For that matter, you could take the next step of adding a small locking carabiner on the end of your aiders, and clipping in a few of the most commonly used small cams. Maybe add a cam hook, a Talon hook and a rivet hanger, depending on the gear needs of the pitch.
Trust and use cam hooks
They can be a huge timesavers in small cracks. Use them whenever you can (but not on softer sandstone, as they can damage the rock). They come in a range of sizes; most folks find the medium to get the most use. You can girth hitch a cam hook directly to your aider if you think you’ll be using them a lot.

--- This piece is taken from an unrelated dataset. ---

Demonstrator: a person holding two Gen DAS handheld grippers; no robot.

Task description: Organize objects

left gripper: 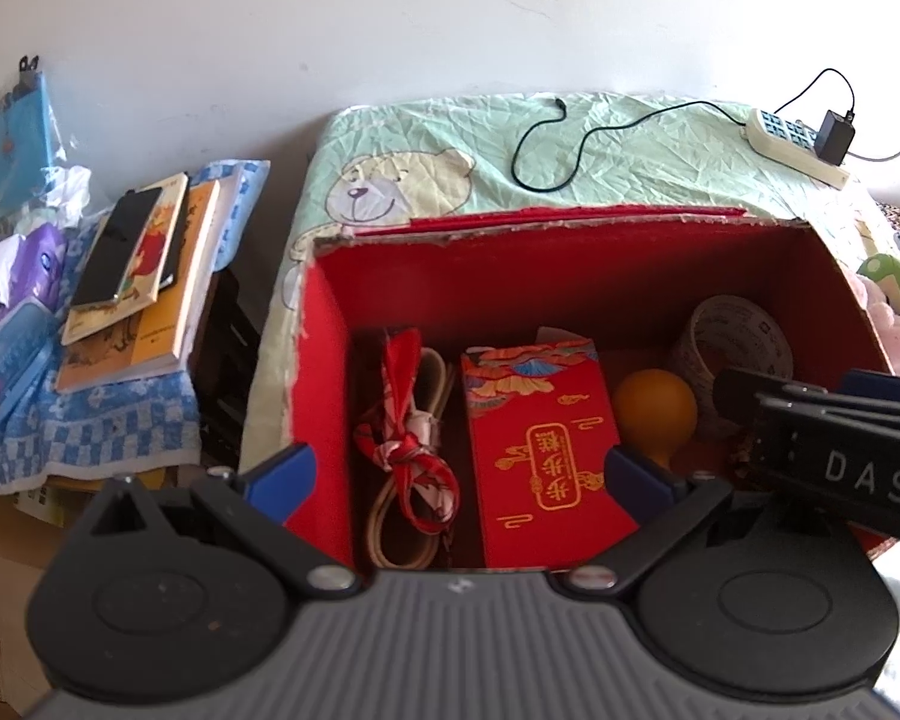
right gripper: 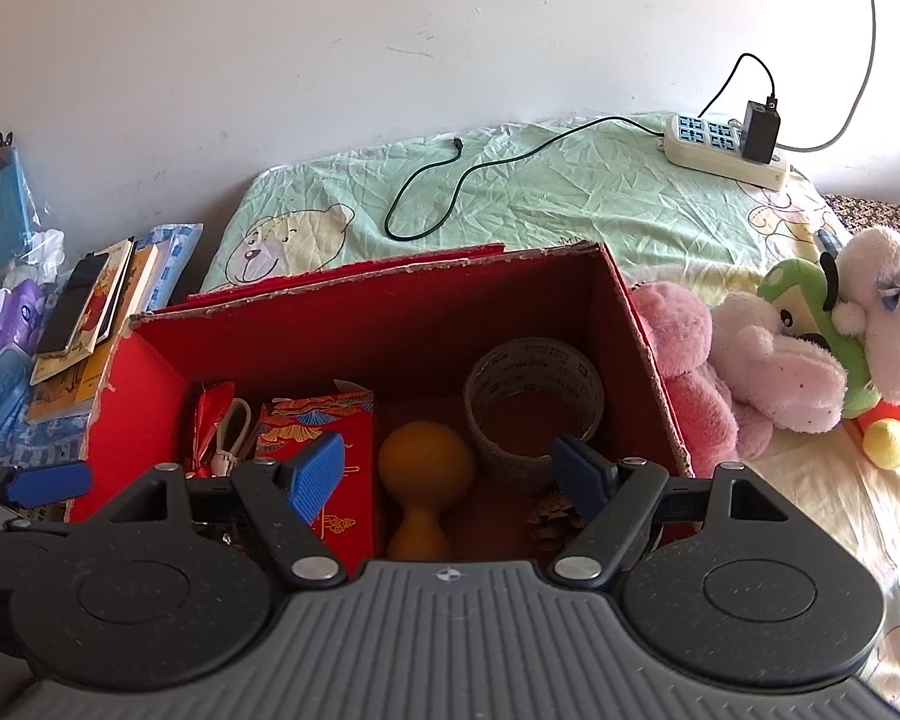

A next, and more advanced, step in speed is to learn how to short fix. Here, when the leader reaches the belay, they fix the lead rope, tie in with a clove hitch self belay, and continue on the next pitch while the second ascends and cleans. Describing this technique adequately is beyond the scope of this beginner-oriented post, but there are plenty of good resources on the web to learn how to do this. (Note that if you’re hauling big loads on a multi day route, this is not normally used; short fixing is mostly used for speed ascents with minimal hauling.)
This is an advanced technique you will probably not use on your first few walls, but it can be the next big step in speed and efficiency.